Gelfand M S
Institute of Protein Research, USSR Academy of Sciences, Pushchino, Moscow region.
Nucleic Acids Res. 1990 Oct 11;18(19):5865-9. doi: 10.1093/nar/18.19.5865.
A novel approach to the problem of prediction of protein-coding regions is suggested. This approach combines the site prediction methods to predict splicing sites and the global coding region prediction methods to choose the best variant of spliced mRNA. One of the advantages of the suggested algorithm is that the resulting mRNA or protein sequence may then be immediately analyzed further. The true mRNA either coincides with the predicted one or ranks high in the list of variants. In the latter situation the predicted mRNA usually differs from the true one in only one or two of several exons. The combined approach allows the use of a priori information (e.g. the putative protein length or the number of exons). It is possible to use additional parameters not considered here, such as the preferred lengths of exons and introns, and particularly the preferred position of introns in the reading frame and the preferred codon position of exon termini.
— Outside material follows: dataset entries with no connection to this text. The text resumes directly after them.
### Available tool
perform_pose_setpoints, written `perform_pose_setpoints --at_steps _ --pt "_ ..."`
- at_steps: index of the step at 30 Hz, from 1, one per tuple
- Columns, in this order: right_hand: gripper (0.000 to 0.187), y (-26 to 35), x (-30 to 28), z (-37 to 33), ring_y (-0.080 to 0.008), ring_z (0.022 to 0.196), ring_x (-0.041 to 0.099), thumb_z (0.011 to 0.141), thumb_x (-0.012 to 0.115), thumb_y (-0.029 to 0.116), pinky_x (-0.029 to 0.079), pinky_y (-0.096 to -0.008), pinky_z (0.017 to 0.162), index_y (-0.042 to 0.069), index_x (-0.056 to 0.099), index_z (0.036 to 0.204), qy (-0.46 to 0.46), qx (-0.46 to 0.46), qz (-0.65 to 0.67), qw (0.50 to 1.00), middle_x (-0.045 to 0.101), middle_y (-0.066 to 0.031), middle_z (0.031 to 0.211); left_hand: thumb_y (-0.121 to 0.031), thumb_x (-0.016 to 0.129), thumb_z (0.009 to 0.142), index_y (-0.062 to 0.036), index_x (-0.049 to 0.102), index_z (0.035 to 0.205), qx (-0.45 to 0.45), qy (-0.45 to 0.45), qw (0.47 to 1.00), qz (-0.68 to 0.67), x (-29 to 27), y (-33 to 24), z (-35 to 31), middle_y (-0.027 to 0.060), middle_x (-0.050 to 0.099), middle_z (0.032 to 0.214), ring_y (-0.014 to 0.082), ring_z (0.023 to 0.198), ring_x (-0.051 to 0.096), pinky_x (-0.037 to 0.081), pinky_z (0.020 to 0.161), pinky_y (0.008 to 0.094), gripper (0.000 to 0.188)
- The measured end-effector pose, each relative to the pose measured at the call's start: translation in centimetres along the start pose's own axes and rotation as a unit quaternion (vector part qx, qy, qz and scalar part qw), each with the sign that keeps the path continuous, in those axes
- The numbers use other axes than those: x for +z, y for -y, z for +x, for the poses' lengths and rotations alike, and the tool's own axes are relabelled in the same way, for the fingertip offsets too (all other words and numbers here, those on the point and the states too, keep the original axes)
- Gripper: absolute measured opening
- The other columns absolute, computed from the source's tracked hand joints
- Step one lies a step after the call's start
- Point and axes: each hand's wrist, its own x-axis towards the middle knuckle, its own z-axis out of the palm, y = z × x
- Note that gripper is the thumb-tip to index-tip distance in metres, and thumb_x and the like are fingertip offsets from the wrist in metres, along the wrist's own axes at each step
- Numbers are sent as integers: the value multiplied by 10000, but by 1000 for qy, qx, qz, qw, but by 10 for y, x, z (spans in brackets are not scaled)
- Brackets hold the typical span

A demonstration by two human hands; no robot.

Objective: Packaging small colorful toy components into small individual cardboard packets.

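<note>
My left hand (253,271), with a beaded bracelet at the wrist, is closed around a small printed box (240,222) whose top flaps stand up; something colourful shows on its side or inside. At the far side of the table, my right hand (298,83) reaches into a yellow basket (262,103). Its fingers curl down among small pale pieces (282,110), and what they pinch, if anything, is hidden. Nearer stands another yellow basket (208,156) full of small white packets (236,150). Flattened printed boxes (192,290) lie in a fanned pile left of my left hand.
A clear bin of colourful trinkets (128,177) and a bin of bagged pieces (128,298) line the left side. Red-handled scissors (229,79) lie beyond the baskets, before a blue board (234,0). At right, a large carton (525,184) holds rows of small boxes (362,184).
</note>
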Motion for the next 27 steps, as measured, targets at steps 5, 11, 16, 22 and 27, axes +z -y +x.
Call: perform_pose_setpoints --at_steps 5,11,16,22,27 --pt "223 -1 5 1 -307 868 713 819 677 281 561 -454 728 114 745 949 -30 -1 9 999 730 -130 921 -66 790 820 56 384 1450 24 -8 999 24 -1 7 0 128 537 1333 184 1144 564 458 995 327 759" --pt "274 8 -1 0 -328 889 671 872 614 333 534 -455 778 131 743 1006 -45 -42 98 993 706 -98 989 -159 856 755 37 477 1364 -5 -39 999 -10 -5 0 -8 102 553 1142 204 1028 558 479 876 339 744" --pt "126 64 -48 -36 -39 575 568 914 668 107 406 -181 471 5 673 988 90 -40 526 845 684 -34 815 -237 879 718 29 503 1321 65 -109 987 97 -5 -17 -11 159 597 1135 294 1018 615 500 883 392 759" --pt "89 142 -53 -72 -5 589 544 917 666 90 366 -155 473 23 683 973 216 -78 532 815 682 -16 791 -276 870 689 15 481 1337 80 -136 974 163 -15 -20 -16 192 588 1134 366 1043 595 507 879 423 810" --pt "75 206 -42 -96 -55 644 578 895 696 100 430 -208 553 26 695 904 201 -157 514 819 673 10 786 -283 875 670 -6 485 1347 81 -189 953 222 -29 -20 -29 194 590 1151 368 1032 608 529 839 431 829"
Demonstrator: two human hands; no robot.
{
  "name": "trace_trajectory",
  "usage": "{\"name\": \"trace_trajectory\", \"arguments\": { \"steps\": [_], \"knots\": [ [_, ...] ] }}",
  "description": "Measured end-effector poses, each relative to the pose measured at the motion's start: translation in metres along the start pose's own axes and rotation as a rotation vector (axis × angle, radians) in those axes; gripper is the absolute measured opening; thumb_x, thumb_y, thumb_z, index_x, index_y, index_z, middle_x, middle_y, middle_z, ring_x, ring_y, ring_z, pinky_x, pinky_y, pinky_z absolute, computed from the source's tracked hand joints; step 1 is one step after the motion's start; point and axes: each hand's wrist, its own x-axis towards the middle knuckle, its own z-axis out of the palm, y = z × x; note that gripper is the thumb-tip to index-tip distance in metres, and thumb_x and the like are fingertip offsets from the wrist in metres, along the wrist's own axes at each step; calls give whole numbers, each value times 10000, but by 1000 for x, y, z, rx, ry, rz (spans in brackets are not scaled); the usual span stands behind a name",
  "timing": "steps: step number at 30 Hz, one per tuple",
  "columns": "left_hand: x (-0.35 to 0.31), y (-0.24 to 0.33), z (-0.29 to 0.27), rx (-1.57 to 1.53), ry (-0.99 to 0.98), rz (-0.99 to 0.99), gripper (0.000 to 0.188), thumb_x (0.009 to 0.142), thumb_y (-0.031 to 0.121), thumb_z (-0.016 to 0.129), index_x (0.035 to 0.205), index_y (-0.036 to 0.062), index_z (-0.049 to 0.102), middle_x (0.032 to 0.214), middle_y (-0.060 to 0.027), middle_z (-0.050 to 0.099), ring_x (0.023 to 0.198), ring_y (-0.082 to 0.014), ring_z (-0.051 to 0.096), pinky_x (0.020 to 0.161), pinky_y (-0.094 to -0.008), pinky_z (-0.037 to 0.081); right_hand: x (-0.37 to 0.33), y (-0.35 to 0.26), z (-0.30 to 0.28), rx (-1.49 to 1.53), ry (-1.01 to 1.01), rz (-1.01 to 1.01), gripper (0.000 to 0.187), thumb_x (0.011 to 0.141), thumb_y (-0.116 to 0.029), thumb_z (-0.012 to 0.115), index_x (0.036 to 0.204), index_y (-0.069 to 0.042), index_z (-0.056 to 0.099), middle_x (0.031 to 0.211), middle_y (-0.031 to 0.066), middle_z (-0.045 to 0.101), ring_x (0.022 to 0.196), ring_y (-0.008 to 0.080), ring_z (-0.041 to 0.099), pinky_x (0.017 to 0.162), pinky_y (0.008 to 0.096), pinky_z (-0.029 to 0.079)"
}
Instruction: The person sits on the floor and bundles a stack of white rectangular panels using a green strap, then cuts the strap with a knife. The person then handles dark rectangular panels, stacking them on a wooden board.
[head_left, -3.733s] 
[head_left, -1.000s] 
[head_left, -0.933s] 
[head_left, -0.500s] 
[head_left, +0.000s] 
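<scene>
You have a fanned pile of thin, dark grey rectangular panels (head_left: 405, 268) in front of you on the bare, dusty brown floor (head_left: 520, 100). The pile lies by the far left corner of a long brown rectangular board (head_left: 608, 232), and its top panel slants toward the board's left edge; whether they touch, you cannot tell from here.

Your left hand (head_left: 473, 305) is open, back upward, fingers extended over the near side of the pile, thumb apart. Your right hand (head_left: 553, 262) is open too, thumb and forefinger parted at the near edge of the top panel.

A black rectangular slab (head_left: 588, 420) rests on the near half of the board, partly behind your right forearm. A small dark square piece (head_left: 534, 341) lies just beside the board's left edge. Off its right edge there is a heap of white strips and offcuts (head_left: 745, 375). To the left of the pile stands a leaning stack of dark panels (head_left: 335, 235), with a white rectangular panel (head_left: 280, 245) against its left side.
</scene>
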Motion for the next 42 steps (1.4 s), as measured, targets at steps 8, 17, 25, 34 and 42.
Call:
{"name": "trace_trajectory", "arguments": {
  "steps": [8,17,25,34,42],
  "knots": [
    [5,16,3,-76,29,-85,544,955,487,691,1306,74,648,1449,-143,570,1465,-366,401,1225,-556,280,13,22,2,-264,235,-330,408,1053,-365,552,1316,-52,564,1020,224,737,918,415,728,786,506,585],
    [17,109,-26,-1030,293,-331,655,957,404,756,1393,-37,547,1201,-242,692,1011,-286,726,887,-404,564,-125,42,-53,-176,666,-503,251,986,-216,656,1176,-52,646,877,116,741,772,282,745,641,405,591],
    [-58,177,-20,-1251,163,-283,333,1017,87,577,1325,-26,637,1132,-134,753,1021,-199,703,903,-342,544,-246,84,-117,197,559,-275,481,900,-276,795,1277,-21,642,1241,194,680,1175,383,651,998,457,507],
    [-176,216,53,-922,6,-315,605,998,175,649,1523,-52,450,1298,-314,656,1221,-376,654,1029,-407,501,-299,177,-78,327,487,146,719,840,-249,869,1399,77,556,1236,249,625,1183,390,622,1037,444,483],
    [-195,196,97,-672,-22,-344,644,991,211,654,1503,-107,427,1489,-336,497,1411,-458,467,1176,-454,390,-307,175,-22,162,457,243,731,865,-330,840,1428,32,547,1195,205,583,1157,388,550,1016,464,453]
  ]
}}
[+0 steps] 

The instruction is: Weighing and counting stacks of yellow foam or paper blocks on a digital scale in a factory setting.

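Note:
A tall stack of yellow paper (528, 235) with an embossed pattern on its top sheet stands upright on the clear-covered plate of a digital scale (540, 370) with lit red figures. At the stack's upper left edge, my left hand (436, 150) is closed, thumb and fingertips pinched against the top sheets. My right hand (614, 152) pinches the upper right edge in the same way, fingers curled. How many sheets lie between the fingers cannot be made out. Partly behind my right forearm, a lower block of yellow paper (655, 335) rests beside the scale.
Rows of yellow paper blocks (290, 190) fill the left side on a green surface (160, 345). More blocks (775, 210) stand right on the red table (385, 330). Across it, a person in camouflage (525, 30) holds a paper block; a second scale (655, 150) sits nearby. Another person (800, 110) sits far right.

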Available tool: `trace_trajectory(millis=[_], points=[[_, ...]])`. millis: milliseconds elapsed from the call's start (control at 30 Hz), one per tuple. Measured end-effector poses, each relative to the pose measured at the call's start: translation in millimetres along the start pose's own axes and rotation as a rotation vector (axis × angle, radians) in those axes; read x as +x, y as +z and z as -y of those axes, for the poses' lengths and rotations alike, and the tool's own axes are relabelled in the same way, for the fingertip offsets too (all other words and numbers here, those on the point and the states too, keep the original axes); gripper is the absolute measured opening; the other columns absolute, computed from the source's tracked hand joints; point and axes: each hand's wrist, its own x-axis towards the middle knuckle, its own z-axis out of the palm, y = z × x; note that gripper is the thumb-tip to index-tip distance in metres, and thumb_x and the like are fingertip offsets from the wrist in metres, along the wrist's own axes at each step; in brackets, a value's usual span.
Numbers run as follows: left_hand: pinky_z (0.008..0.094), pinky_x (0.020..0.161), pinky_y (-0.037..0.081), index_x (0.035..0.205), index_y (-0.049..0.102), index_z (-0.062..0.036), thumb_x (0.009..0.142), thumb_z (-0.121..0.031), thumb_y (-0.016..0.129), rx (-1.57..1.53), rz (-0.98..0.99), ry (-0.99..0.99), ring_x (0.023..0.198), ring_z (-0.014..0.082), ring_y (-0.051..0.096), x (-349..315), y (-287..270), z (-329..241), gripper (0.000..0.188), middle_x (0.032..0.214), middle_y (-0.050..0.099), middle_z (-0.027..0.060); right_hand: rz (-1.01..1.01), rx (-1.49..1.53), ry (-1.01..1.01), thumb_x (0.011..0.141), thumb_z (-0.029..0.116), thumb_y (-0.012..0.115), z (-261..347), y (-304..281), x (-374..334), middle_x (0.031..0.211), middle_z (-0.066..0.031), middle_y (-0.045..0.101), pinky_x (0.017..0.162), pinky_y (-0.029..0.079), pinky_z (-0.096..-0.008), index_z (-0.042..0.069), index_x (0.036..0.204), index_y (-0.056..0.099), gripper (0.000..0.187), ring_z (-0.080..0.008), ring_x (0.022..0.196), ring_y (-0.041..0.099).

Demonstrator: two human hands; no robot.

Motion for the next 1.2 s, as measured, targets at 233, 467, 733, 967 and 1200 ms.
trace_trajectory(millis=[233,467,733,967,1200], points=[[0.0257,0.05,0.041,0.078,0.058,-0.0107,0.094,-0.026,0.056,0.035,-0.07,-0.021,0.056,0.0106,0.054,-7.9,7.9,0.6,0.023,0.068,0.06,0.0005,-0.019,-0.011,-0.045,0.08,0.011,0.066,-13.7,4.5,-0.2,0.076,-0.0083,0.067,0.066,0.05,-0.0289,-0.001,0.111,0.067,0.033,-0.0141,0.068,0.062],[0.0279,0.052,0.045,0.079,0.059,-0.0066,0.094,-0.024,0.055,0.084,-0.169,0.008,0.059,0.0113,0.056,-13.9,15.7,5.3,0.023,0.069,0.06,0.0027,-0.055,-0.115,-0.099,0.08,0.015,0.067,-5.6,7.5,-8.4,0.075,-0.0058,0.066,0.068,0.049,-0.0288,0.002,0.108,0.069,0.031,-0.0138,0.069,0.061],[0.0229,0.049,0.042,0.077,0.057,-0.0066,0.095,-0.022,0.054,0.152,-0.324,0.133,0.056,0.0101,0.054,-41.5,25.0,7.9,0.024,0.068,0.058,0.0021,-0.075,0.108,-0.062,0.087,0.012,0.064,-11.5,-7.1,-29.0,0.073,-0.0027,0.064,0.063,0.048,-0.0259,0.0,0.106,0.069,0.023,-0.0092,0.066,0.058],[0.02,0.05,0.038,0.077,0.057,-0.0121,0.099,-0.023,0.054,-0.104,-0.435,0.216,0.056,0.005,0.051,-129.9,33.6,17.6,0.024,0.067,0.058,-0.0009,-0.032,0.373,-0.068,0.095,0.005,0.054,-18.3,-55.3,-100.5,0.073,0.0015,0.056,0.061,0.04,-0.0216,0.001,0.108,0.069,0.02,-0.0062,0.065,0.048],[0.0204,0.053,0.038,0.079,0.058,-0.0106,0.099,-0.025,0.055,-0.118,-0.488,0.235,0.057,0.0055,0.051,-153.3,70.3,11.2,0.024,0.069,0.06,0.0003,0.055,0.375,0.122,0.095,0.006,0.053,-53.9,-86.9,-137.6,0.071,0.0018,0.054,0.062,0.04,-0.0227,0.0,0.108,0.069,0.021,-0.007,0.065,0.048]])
提出了一种预测蛋白质编码区问题的新方法。该方法结合了用于预测剪接位点的位点预测方法和用于选择剪接后mRNA最佳变体的全局编码区预测方法。所提出算法的优点之一是,随后可以立即对所得的mRNA或蛋白质序列进行进一步分析。真实的mRNA要么与预测的mRNA一致,要么在变体列表中排名靠前。在后一种情况下,预测的mRNA通常与真实的mRNA仅在几个外显子中的一两个上有所不同。这种组合方法允许使用先验信息(例如假定的蛋白质长度或外显子数量)。也可以使用此处未考虑的其他参数,例如外显子和内含子的优选长度,特别是内含子在阅读框中的优选位置以及外显子末端的优选密码子位置。